15Nul besoin, au demeurant, d’être méridional de naissance pour appeler à résister au prestige des littératures du nord. En 1885, on voit Mallarmé définir, en des termes infiniment moins polémiques il est vrai, l’esprit français par son aptitude à se différencier du wagnérisme : « Si l’esprit français, strictement imaginatif et abstrait, donc poétique, jette un éclat, ce ne sera pas ainsi: il répugne, en cela d’accord avec l’Art dans son intégrité, qui est inventeur, à la Légende »32. Edmond de Goncourt, qui forme alors à lui seul une institution littéraire, juge nécessaire en 1893 de jeter sa notoriété dans la polémique. En préfaçant une petite « bouffonnerie satirique » intitulée À bas le progrès, il prend solennellement la défense, malgré certains jugements peu favorables aux Méridionaux consignés dans son Journal33, de la limpidité latine contre les nébulosités des âmes hyperboréennes.

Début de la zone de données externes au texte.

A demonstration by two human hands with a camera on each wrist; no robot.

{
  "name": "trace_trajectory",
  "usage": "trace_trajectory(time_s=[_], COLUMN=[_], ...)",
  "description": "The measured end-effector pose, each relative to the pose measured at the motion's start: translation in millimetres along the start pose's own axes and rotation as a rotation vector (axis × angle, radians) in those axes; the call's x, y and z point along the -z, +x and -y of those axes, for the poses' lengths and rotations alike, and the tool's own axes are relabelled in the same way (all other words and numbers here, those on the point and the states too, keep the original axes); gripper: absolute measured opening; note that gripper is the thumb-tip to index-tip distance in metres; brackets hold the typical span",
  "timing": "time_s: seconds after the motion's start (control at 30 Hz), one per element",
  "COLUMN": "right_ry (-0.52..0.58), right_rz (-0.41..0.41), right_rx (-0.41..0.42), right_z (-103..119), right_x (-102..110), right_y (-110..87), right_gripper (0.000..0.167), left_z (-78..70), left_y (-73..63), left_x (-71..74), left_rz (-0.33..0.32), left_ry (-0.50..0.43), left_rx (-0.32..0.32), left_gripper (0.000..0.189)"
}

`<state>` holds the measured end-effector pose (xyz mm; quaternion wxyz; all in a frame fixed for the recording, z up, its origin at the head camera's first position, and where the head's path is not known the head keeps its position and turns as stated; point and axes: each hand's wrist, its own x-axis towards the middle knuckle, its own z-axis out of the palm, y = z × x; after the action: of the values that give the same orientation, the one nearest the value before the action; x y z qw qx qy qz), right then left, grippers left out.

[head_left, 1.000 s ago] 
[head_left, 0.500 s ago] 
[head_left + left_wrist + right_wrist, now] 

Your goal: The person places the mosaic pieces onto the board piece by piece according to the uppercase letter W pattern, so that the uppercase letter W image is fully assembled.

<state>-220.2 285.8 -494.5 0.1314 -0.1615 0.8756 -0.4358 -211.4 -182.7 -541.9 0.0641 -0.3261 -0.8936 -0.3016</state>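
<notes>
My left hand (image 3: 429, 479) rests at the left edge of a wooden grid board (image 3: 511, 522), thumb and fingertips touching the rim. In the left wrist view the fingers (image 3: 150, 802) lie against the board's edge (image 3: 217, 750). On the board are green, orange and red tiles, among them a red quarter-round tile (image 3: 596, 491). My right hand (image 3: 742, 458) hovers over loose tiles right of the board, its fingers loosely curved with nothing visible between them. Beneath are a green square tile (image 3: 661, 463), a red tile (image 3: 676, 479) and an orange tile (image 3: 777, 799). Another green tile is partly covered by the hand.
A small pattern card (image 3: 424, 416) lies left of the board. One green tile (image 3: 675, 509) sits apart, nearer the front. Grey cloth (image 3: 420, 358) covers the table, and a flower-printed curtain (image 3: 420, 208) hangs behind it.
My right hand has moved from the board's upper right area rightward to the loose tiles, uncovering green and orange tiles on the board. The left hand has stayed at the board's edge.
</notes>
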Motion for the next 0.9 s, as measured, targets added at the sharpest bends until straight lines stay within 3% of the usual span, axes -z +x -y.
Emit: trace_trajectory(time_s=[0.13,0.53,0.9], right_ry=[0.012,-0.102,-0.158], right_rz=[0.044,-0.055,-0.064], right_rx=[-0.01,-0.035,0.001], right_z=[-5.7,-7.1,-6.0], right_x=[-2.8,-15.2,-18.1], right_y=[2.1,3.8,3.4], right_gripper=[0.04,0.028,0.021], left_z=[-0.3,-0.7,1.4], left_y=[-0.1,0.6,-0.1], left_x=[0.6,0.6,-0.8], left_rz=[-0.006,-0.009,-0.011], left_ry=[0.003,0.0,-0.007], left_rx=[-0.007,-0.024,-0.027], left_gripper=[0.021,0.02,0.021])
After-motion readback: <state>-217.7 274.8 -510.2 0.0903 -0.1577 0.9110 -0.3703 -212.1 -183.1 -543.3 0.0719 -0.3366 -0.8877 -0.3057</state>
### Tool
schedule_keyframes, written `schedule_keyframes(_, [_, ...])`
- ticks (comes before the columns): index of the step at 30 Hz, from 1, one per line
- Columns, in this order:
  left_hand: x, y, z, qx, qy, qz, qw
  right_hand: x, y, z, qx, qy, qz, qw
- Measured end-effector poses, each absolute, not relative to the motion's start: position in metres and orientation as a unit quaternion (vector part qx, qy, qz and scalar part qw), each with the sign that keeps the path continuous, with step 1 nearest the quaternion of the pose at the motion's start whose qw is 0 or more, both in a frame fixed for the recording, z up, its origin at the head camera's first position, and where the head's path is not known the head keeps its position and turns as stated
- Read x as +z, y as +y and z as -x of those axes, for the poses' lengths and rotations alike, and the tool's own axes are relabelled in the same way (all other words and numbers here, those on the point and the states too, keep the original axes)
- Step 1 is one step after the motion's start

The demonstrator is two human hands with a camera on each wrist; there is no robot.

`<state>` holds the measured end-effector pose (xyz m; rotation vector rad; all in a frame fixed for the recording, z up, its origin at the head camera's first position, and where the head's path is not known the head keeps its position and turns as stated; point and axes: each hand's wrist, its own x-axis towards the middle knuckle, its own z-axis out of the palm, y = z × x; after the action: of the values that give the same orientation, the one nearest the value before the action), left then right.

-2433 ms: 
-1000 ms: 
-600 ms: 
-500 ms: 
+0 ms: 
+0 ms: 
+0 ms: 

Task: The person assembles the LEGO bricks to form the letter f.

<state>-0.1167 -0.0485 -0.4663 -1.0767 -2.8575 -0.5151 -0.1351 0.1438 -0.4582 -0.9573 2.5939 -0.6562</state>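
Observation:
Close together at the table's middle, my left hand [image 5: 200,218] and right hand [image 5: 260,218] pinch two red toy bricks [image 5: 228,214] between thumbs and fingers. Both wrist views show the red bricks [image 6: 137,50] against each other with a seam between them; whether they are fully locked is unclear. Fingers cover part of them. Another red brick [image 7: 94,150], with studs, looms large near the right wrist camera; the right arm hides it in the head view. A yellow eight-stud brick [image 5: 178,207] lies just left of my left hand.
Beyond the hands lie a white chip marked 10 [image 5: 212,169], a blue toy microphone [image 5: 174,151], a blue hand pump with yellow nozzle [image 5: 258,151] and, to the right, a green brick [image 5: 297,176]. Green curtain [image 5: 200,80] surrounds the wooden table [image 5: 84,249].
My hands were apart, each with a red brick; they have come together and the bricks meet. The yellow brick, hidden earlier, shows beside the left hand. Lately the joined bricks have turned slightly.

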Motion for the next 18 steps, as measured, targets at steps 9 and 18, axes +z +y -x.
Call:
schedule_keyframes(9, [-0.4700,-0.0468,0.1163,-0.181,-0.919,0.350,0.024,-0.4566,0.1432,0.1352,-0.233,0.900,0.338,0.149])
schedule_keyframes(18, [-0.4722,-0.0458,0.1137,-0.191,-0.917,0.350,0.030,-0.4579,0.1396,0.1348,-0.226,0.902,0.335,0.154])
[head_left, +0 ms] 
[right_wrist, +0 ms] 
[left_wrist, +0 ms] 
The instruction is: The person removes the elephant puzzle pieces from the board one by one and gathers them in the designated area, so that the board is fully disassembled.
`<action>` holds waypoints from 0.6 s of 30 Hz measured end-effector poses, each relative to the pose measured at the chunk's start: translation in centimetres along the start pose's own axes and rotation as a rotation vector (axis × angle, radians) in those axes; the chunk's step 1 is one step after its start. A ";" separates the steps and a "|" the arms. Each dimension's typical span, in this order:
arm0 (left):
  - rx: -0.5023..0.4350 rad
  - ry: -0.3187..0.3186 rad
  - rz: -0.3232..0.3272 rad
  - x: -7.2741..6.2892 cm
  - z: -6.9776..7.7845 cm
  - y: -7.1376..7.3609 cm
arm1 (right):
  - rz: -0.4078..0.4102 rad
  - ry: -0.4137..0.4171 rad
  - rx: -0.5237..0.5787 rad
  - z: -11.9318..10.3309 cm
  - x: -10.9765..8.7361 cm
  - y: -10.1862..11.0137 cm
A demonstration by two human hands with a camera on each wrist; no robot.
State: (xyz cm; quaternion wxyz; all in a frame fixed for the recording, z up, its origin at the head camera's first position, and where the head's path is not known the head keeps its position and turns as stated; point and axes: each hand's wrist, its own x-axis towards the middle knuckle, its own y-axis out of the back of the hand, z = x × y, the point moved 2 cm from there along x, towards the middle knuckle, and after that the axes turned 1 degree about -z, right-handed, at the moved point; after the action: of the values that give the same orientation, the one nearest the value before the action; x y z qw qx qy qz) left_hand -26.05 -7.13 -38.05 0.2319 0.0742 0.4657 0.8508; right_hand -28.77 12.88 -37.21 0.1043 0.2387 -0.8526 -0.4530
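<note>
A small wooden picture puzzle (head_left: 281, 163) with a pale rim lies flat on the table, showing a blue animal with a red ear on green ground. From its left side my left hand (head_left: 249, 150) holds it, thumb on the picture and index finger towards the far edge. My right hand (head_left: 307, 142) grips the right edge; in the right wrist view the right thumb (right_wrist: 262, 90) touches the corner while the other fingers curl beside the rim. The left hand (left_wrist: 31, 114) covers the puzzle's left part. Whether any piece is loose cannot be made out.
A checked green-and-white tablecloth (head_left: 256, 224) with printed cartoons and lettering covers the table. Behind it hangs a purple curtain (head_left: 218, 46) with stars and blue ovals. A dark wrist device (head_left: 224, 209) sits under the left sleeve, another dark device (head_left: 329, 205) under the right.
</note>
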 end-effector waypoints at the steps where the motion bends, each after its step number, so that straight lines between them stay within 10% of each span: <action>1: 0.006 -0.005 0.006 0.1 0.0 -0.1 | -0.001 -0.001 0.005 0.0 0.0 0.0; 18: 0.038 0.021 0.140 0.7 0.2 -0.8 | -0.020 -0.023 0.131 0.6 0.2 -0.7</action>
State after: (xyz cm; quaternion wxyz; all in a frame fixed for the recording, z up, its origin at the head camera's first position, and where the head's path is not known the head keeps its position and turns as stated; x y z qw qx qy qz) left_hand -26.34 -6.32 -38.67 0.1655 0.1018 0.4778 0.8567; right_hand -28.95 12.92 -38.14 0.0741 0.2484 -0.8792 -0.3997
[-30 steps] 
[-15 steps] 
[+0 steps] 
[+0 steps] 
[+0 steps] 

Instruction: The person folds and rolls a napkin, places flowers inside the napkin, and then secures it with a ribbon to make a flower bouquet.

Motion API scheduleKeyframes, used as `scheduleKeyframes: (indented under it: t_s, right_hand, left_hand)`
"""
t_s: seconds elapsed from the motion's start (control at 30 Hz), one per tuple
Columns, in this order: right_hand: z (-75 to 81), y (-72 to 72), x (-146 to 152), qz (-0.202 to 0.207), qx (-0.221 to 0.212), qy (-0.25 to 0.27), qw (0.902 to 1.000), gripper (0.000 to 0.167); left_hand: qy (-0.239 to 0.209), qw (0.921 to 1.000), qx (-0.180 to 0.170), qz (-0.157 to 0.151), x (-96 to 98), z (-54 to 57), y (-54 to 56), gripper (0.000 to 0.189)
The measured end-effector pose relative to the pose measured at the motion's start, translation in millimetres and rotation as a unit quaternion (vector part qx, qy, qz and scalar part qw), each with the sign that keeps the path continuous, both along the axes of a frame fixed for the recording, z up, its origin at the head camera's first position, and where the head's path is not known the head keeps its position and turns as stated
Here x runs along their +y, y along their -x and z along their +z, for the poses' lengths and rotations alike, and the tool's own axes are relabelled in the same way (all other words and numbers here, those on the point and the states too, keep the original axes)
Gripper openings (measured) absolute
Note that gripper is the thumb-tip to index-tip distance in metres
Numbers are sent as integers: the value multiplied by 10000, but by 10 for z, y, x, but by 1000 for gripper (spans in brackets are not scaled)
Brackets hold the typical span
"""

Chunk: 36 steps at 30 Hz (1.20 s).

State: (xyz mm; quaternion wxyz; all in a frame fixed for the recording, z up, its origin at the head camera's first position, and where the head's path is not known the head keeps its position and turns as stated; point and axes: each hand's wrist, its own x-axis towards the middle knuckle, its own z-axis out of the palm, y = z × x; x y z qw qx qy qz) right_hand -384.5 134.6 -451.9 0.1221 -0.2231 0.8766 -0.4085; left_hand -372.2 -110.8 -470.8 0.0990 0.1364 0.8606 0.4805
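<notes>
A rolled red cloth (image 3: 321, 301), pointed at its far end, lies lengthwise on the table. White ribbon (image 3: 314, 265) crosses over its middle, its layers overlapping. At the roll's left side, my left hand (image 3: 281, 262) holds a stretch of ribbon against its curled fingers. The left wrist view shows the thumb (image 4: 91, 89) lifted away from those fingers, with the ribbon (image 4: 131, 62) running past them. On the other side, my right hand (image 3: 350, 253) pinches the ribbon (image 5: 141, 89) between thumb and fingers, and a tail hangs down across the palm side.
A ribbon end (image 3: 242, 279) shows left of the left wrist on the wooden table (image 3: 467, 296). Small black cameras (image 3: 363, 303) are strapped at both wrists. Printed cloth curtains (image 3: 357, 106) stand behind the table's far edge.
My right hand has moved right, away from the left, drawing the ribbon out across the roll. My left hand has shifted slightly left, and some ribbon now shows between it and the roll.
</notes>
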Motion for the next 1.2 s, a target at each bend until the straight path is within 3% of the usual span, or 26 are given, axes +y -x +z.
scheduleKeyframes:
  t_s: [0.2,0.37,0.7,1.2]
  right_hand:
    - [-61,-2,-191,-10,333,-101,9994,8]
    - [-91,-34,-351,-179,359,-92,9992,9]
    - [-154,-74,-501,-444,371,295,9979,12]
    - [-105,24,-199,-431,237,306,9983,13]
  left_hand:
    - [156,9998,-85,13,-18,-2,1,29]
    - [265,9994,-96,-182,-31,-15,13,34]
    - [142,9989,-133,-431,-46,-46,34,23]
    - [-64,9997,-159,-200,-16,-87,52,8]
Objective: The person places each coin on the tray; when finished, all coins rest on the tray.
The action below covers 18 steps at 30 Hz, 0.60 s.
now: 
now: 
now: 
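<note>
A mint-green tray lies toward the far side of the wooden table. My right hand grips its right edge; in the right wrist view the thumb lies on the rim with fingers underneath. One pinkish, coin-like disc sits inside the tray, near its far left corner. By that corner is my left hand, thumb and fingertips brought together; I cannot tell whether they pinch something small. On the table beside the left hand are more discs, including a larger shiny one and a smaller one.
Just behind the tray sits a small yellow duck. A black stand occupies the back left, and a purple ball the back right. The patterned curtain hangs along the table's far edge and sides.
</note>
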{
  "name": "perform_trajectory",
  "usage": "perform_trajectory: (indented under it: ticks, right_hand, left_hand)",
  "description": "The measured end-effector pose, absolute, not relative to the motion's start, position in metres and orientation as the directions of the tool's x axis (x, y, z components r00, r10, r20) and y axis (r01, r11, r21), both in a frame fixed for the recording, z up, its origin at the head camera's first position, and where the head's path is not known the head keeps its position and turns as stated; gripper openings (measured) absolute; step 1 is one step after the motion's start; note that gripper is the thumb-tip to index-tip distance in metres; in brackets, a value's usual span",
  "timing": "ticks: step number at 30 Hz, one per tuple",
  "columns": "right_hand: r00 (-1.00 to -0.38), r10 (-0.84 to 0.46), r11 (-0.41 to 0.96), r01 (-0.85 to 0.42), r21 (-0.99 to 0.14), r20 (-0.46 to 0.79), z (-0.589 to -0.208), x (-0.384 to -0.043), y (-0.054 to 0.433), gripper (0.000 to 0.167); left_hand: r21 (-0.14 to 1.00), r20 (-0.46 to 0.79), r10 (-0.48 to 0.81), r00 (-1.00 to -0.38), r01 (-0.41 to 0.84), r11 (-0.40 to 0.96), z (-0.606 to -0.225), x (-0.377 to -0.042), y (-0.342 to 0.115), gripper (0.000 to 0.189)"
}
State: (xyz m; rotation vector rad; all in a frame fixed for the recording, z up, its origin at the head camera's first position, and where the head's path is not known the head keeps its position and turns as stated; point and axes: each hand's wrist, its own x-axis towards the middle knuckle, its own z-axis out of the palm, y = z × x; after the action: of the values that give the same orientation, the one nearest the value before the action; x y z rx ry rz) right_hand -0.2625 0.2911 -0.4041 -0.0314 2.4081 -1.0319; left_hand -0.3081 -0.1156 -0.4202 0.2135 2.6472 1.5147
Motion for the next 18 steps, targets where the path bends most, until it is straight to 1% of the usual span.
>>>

En cette heure d’engouement de la France pour la littérature étrangère, en cette latrie des jeunes écrivains dramatiques pour le théâtre scandinave, dans cette disposition des esprits contemporains à se montrer les domestiques littéraires de Tolstoï et d’Ibsen […], j’ai tenté de réagir et de faire […] une œuvre dramatique ayant les qualités françaises : la clarté, l’esprit, l’ironie, l’ironie blagueuse de cette fin de siècle, et peut-être de cette fin de monde.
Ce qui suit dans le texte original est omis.